• INSTRUCTIONS FOR THE TASK:
Both the line below containing "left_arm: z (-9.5" and the line containing "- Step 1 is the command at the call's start", along with every line between them, should be repeated exactly; no other line belongs in the answer.
*** GIVEN DATA Section Begins ***
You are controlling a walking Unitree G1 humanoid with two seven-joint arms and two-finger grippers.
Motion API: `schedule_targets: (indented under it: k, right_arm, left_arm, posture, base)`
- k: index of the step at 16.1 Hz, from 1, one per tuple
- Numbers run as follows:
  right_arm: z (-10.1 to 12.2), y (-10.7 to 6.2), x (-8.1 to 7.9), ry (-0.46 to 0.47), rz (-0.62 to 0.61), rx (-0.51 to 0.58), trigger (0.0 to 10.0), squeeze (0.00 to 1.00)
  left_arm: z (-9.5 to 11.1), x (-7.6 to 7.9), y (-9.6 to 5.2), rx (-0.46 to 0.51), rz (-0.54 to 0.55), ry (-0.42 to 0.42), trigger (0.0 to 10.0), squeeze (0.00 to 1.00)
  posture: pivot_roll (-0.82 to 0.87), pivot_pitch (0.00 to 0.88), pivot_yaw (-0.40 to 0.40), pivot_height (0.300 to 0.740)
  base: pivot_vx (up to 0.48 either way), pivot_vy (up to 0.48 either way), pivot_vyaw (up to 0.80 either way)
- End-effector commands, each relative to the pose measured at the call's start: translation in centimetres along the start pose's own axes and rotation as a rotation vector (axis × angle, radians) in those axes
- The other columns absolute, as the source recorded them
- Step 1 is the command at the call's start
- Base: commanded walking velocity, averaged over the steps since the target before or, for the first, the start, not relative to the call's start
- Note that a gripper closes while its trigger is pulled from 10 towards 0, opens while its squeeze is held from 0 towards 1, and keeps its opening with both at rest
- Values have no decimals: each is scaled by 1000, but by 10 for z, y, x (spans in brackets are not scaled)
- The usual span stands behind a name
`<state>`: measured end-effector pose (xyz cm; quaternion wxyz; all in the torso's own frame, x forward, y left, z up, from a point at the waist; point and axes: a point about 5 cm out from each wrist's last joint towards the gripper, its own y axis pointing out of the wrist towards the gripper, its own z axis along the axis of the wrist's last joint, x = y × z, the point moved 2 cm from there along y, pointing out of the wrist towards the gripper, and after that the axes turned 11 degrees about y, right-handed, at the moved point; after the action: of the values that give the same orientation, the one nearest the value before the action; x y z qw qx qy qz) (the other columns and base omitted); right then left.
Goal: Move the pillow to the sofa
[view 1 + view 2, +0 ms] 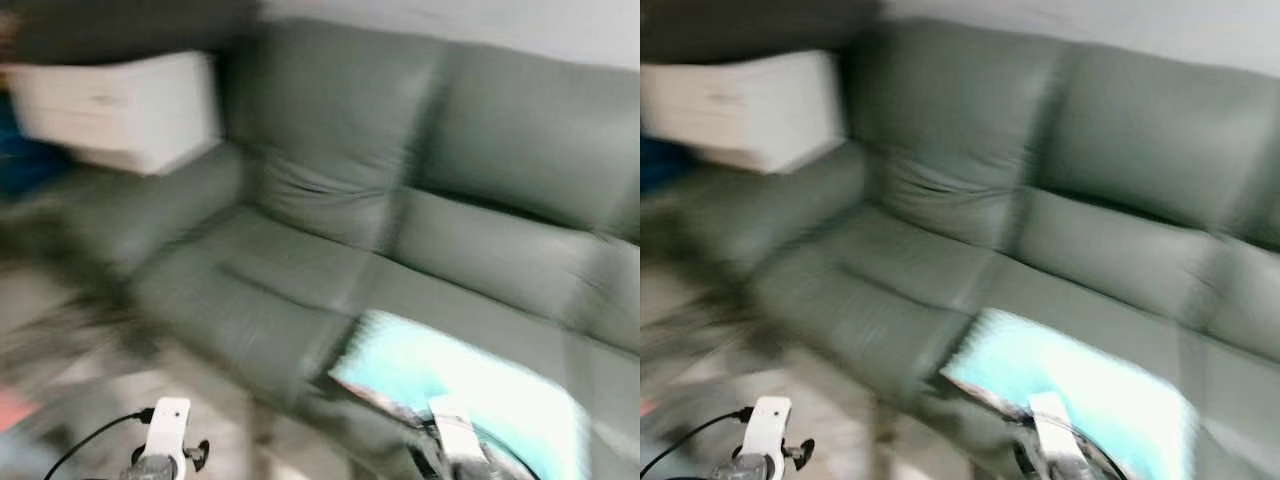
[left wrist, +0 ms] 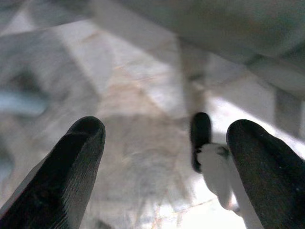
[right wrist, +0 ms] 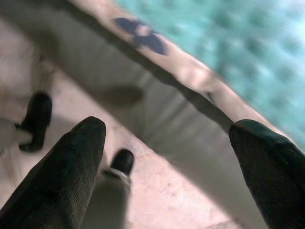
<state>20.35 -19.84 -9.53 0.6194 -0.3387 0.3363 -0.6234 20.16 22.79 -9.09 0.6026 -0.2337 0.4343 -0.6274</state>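
The turquoise pillow [image 1: 470, 385] lies on the seat of the grey-green sofa [image 1: 330, 180], at the near right of the head views, its near edge overhanging or resting at the seat's front edge; the blur makes the exact contact hard to judge. Its top face is a bright, textured turquoise, and a paler cream border with a dark flower-like mark runs along the edge seen in the right wrist view [image 3: 224, 43]. The right gripper [image 3: 167, 167] hangs just in front of and below that near edge, its two black fingers [image 3: 66, 167] spread wide with nothing between them; the pillow's border crosses the view beyond the fingertips, close to the one on the pillow's side, though whether it touches cannot be told. Past the fingers there lie the shaded front of the sofa and a strip of pale floor. In the head views the right arm's white wrist [image 1: 458, 435] shows low down, overlapping the pillow's near edge. The left gripper [image 2: 167, 162] hangs lower and to the left, over the marbled beige floor [image 2: 138, 95], its fingers also held wide apart and empty; its white wrist [image 1: 165, 430] shows at the near left with a black cable. Farther left, beyond the sofa's arm, stands a white cabinet with drawers [image 1: 120, 105]. The head views are smeared with motion.
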Motion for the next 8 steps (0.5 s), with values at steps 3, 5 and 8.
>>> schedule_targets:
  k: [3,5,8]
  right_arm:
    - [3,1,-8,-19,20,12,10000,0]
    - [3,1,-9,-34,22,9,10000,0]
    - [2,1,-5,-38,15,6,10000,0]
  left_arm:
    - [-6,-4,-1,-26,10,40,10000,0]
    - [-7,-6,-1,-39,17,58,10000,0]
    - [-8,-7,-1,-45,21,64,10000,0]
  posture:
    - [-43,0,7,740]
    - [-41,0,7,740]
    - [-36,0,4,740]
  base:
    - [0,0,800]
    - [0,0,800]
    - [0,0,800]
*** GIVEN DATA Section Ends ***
• OUTPUT FOR THIS EXERCISE:
  left_arm: z (-9.5 to 11.1), x (-7.6 to 7.9), y (-9.6 to 5.2), rx (-0.46 to 0.51), rz (-0.54 to 0.55), ry (-0.42 to 0.42), trigger (0.0 to 10.0), squeeze (0.00 to 1.00)
  posture: pivot_roll (-0.82 to 0.87), pivot_pitch (0.00 to 0.88), pivot_yaw (-0.40 to 0.40), pivot_height (0.300 to 0.740)
  base: pivot_vx (up to 0.48 either way), pivot_vy (up to 0.48 either way), pivot_vyaw (up to 0.80 either way)
- End-effector commands, each relative to the pose measured at the call's start: translation in centimetres along the start pose's own axes and rotation as a rotation vector (axis × angle, radians) in those axes
- The other columns absolute, as the source recorded them
- Step 1 is the command at the call's start

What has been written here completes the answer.